_Work instruction_: Set down the data again exactly. Pictures are not part of the copy.

_Available data_:
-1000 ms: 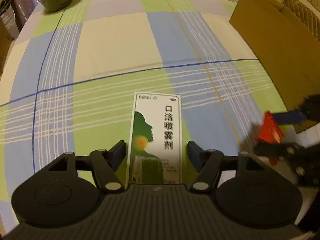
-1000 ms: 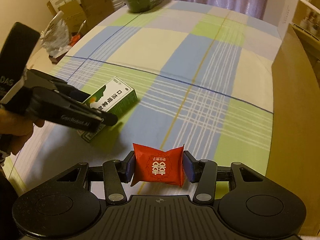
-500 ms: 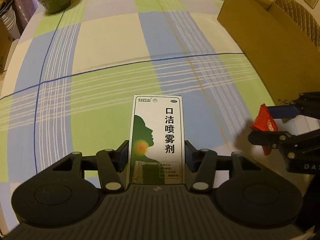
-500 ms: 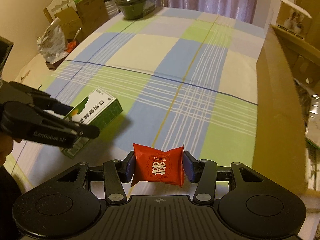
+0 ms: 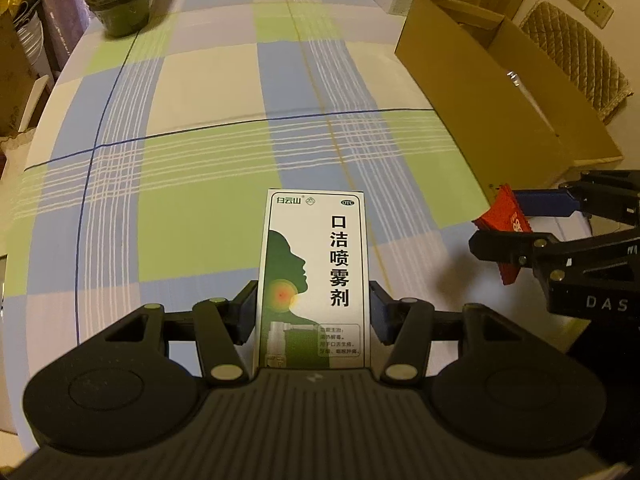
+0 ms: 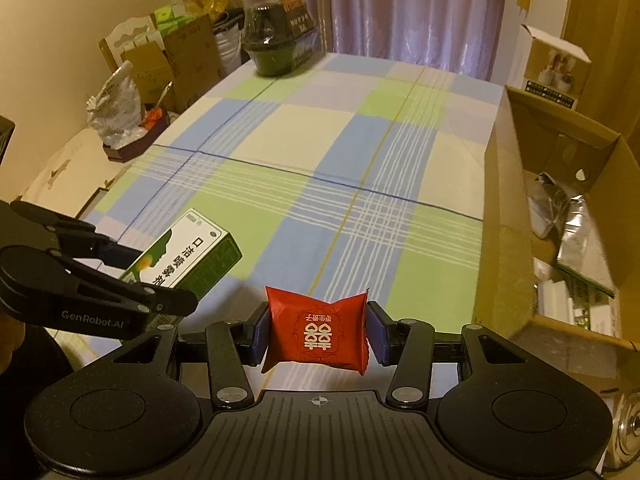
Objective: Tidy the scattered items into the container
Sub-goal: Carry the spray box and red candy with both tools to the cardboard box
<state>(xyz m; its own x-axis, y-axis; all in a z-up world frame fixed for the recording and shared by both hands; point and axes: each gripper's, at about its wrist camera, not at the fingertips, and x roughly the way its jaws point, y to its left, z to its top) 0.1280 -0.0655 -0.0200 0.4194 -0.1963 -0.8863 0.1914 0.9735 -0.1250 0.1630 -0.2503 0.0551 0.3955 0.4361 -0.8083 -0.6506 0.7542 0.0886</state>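
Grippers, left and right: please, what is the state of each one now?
Left gripper: closed on the green and white spray box.
Right gripper: closed on the red packet.

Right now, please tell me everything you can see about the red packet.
The red packet is a small pillow-shaped sachet of glossy, foil-like wrapping, with crimped, serrated ends and a white double-happiness symbol printed on its face, seen upside down in the right wrist view. It is puffed, sealed and slightly creased. The right claw holds it by its two sides, and only the blue pads touch it. It hangs above the checked tablecloth, close beside the open cardboard box.
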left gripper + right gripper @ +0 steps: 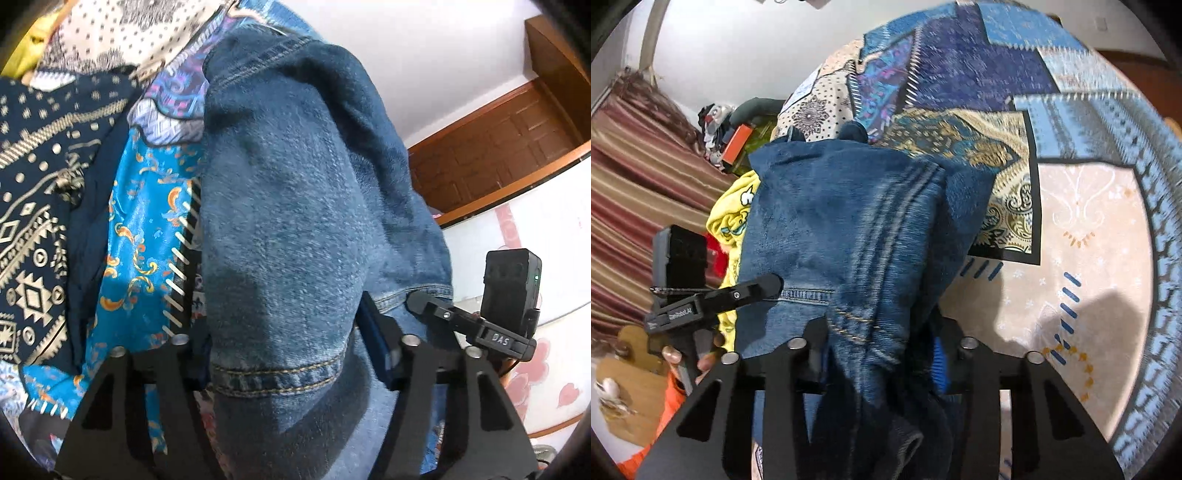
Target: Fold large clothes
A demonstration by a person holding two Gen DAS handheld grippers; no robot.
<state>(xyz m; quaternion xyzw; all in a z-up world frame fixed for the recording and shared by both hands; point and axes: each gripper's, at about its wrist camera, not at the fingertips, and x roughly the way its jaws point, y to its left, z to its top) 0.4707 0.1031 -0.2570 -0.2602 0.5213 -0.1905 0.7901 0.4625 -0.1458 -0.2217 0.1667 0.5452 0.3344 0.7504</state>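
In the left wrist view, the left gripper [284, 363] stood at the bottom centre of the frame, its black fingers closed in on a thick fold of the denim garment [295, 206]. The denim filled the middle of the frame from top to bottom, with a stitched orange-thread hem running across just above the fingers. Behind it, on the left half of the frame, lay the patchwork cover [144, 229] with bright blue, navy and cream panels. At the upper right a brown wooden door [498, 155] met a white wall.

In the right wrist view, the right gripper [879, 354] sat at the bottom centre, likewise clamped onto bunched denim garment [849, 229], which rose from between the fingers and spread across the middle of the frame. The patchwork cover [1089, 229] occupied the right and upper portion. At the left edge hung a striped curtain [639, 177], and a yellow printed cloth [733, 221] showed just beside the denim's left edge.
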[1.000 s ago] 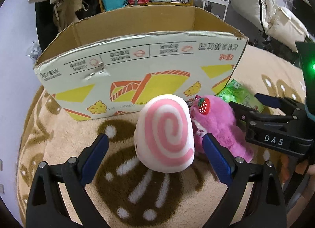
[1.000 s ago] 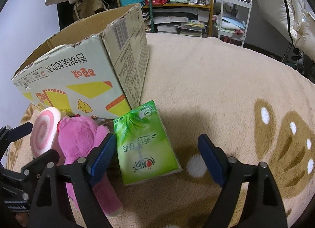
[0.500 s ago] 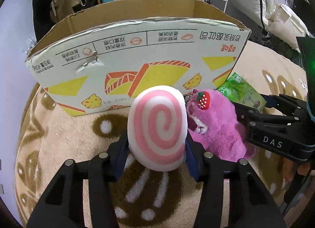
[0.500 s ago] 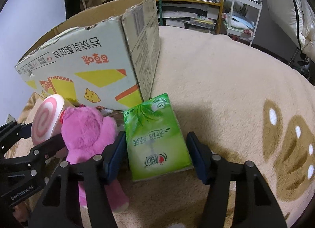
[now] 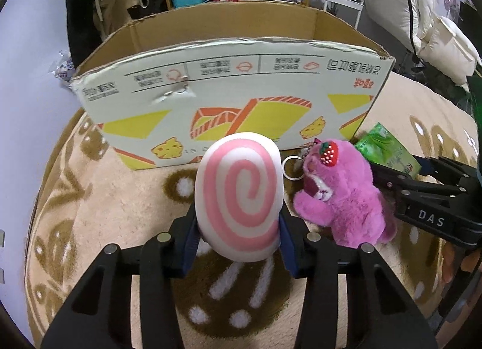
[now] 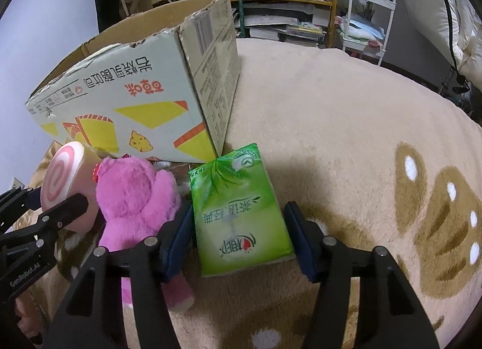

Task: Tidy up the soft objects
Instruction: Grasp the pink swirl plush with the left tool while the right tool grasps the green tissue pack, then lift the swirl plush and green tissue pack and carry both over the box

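Crowding the left tool (image 5: 238, 228), clamped on the swirl cushion (image 5: 239, 198), sits the pink plush (image 5: 340, 195).

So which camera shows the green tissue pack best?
The right wrist view: the tissue pack lies whole between the right gripper pads. The left wrist view shows only a corner behind the pink plush.
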The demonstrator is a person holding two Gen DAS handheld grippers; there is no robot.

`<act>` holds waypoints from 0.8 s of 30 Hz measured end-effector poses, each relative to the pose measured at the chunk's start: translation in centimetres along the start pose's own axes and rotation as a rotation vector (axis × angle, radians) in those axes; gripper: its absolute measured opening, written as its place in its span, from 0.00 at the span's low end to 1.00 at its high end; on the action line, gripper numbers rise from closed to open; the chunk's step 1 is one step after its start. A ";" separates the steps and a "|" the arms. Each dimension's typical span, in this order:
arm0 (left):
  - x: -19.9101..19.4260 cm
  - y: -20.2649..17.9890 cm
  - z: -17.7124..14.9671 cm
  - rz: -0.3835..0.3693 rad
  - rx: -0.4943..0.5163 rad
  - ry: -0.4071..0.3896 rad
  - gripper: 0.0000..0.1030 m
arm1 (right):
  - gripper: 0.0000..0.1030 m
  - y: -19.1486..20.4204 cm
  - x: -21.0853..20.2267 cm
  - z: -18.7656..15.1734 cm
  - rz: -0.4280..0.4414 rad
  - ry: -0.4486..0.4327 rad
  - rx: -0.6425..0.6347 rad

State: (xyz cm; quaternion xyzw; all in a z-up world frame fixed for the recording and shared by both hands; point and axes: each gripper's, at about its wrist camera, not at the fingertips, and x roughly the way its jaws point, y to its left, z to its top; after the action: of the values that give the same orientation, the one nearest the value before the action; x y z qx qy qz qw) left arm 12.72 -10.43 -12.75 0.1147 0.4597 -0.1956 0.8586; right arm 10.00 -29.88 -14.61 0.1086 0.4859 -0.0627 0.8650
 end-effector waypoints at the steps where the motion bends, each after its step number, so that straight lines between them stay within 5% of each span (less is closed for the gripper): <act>1: -0.2 0.2 0.0 0.004 -0.004 -0.002 0.43 | 0.61 -0.1 -0.2 -0.1 -0.001 -0.002 0.002; 11: -2.6 1.2 -0.6 0.060 -0.028 -0.064 0.40 | 0.61 -0.4 -2.9 -0.5 0.030 -0.061 0.052; 24: -8.5 3.1 -0.5 0.135 -0.103 -0.243 0.37 | 0.60 0.8 -8.8 0.4 0.143 -0.223 0.057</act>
State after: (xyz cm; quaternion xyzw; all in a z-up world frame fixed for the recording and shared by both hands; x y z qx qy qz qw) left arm 9.41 -5.54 -5.90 0.0766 0.3530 -0.1262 0.9239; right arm 5.92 -29.22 -6.79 0.1599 0.3756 -0.0264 0.9125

_Task result_:
-1000 ms: 
-1000 ms: 
-500 ms: 
-500 ms: 
+0 ms: 
+0 ms: 
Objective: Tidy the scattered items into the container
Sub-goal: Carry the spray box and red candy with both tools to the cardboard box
<state>(xyz m; its own x-axis, y-axis; all in a z-up world frame fixed for the recording and shared by both hands; point and axes: each gripper's, at about its wrist camera, not at the fingertips, and x roughly the way its jaws point, y to its left, z to its top) 0.1280 -0.0655 -0.0200 0.4194 -0.1963 -0.8863 0.1914 0.9735 -0.1250 0.1630 -0.2503 0.0551 0.3955 0.4361 -0.8083 -0.6506 0.7542 0.0886</state>
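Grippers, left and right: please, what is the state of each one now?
Left gripper: closed on the green and white spray box.
Right gripper: closed on the red packet.

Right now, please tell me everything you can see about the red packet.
The red packet is a small pillow-shaped sachet of glossy, foil-like wrapping, with crimped, serrated ends and a white double-happiness symbol printed on its face, seen upside down in the right wrist view. It is puffed, sealed and slightly creased. The right claw holds it by its two sides, and only the blue pads touch it. It hangs above the checked tablecloth, close beside the open cardboard box.
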left gripper + right gripper @ +0 steps: 
Target: Fold large clothes
A demonstration by a person holding two Gen DAS handheld grippers; no robot.
<state>(xyz m; quaternion xyzw; all in a z-up world frame fixed for the recording and shared by both hands; point and axes: each gripper's, at about its wrist camera, not at the fingertips, and x roughly the way its jaws point, y to its left, z to its top) 0.4707 0.1031 -0.2570 -0.2602 0.5213 -0.1905 0.7901 0.4625 -0.1458 -0.2217 0.1667 0.5452 0.3344 0.7504</state>
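In the left wrist view, the left gripper [284, 363] stood at the bottom centre of the frame, its black fingers closed in on a thick fold of the denim garment [295, 206]. The denim filled the middle of the frame from top to bottom, with a stitched orange-thread hem running across just above the fingers. Behind it, on the left half of the frame, lay the patchwork cover [144, 229] with bright blue, navy and cream panels. At the upper right a brown wooden door [498, 155] met a white wall.

In the right wrist view, the right gripper [879, 354] sat at the bottom centre, likewise clamped onto bunched denim garment [849, 229], which rose from between the fingers and spread across the middle of the frame. The patchwork cover [1089, 229] occupied the right and upper portion. At the left edge hung a striped curtain [639, 177], and a yellow printed cloth [733, 221] showed just beside the denim's left edge.
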[1.000 s ago] 
[1.000 s ago] 
[0.500 s ago] 
[0.500 s ago] 
[now] 
[now] 

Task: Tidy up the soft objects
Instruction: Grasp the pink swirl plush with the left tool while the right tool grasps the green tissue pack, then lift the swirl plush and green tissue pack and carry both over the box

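Crowding the left tool (image 5: 238, 228), clamped on the swirl cushion (image 5: 239, 198), sits the pink plush (image 5: 340, 195).

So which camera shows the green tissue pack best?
The right wrist view: the tissue pack lies whole between the right gripper pads. The left wrist view shows only a corner behind the pink plush.
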The demonstrator is a person holding two Gen DAS handheld grippers; there is no robot.

`<act>` holds waypoints from 0.8 s of 30 Hz measured end-effector poses, each relative to the pose measured at the chunk's start: translation in centimetres along the start pose's own axes and rotation as a rotation vector (axis × angle, radians) in those axes; gripper: its absolute measured opening, written as its place in its span, from 0.00 at the span's low end to 1.00 at its high end; on the action line, gripper numbers rise from closed to open; the chunk's step 1 is one step after its start. A ";" separates the steps and a "|" the arms. Each dimension's typical span, in this order:
arm0 (left):
  - x: -19.9101..19.4260 cm
  - y: -20.2649..17.9890 cm
  - z: -17.7124..14.9671 cm
  - rz: -0.3835..0.3693 rad
  - rx: -0.4943..0.5163 rad
  - ry: -0.4071..0.3896 rad
  - gripper: 0.0000..0.1030 m
arm1 (right):
  - gripper: 0.0000..0.1030 m
  - y: -19.1486..20.4204 cm
  - x: -21.0853..20.2267 cm
  - z: -18.7656..15.1734 cm
  - rz: -0.4280..0.4414 rad
  - ry: -0.4486..0.4327 rad
  - rx: -0.6425..0.6347 rad

State: (xyz cm; quaternion xyzw; all in a z-up world frame fixed for the recording and shared by both hands; point and axes: each gripper's, at about its wrist camera, not at the fingertips, and x roughly the way its jaws point, y to its left, z to its top; after the action: of the values that give the same orientation, the one nearest the value before the action; x y z qx qy qz qw) left arm 12.72 -10.43 -12.75 0.1147 0.4597 -0.1956 0.8586; right arm 10.00 -29.88 -14.61 0.1086 0.4859 -0.0627 0.8650
 end-effector waypoints at the steps where the motion bends, each after its step number, so that straight lines between them stay within 5% of each span (less is closed for the gripper): <act>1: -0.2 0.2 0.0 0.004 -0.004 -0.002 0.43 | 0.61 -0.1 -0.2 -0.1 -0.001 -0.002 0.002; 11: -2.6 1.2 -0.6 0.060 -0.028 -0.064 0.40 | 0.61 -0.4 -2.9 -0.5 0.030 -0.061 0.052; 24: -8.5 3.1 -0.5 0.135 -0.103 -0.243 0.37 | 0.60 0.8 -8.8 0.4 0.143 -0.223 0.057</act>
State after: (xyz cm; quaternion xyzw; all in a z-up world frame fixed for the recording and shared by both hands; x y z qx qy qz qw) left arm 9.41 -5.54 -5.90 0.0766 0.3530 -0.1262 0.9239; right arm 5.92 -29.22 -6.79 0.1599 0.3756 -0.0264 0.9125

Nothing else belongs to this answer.